There are a lot of choices in the market today when shopping for RAM, ranging from the standard sticks without any modifications to stylish “gaming” RAM with heatsinks and even RAM with LEDs. Apart from the obvious form factor choice of DIMM or So-DIMM, there are a lot of characteristics of RAM which may confuse a lot of people and this article may help you decide which one is best for you.
Memory Speed & CAS Latency
The most common benchmark used for comparing RAM modules is the speed it runs at, this is typically measured in Mhz. The frequency RAM runs at determines how fast it can process data, or transfer bandwidth. Higher speed generally means better RAM but that is not the only thing you should look for when choosing your memory, there are other factors which can affect the overall performance of RAM. CAS Latency is often referred to as “CL”, the CAS latency is essentially the time it takes to execute a command once it has been ordered which is measured in cycles. Unlike speed, a lower CAS latency is better as there is less time wasted when processing data. Sometimes you will see the value as CL15 but other times it may be listed as a 15-15-15-35, the first value will be the CAS latency while the others will represent the tRCD, tRP and tRAS values which you don’t really need to worry about too much. You can read more about how to filter RAM by CAS Latency and MHz here.
Correlation between speed and latency
Increasing the speed of which memory runs at will also typically increase the CAS latency so it may not be worthwhile going for the fastest RAM as it will result in more cycles to complete a process. But what is the trade-off and is there a certain speed / CAS latency you should aim for? The CAS latency is measured in clock cycles but does not take into account of the duration of the clock cycles so using just the CAS latency as a benchmark will get you nowhere. We can use the formula - CAS latency divided by the real speed of RAM x 1000 to give us the “true latency” of any given RAM measured in ns. Since we are using double data rate memory the real speed will be halved so we end up with this formula.
CL / Speed (Mhz) x 2000 = effective latency (ns)
Or you can use the graph below to see how effective the RAM is (lower is better)
It is not always about performance
While RAM performance is affected by speed and CAS latency, going for (more expensive) high speed and low latency modules don’t actually make a huge impact on overall PC performance.
Anandtech has done a benchmark with WinRAR showing how many seconds it takes to compress files using different types of RAM. As you can see from the graph, with CAS latency labelled on the x-axis and memory speed on the y-axis, there is a 10% increase in speed going from a value-oriented 1600MHz CL11 to 1600Mhz CL7.
The second table gives you an idea of how the best performing combination stands up to the competition with the multiplicative value being how much longer it takes compared to the fastest time.
So while there are performance gains to be had using high speed and low latency modules, someone looking for a bank-for-buck upgrade should probably focus their efforts elsewhere.
So with performance out of the way, what else is there to consider?
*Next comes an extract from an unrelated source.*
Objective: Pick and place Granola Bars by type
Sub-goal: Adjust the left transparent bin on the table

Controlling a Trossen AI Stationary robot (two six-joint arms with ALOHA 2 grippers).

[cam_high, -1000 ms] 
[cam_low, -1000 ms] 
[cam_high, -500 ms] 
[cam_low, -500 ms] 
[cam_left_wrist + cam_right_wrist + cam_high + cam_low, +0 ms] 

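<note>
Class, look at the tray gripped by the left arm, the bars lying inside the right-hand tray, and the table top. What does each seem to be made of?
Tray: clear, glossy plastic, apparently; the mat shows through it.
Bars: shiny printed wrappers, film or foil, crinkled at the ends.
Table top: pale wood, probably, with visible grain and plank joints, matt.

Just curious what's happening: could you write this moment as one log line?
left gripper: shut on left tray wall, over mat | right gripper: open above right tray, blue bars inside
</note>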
Well for many people, visual appeal is still probably the key deciding factor when it comes to choosing RAM. Nobody likes having those standard green memory sticks in their computer when there are much better-looking models from G.Skill, Corsair and Kingston HyperX.
So in the end, most people should perhaps just choose the RAM which looks best to them or meets their budget requirements. But, if you are an enthusiast looking to get the best possible performance and don’t mind paying a price premium, you can, of course, opt for the higher end models.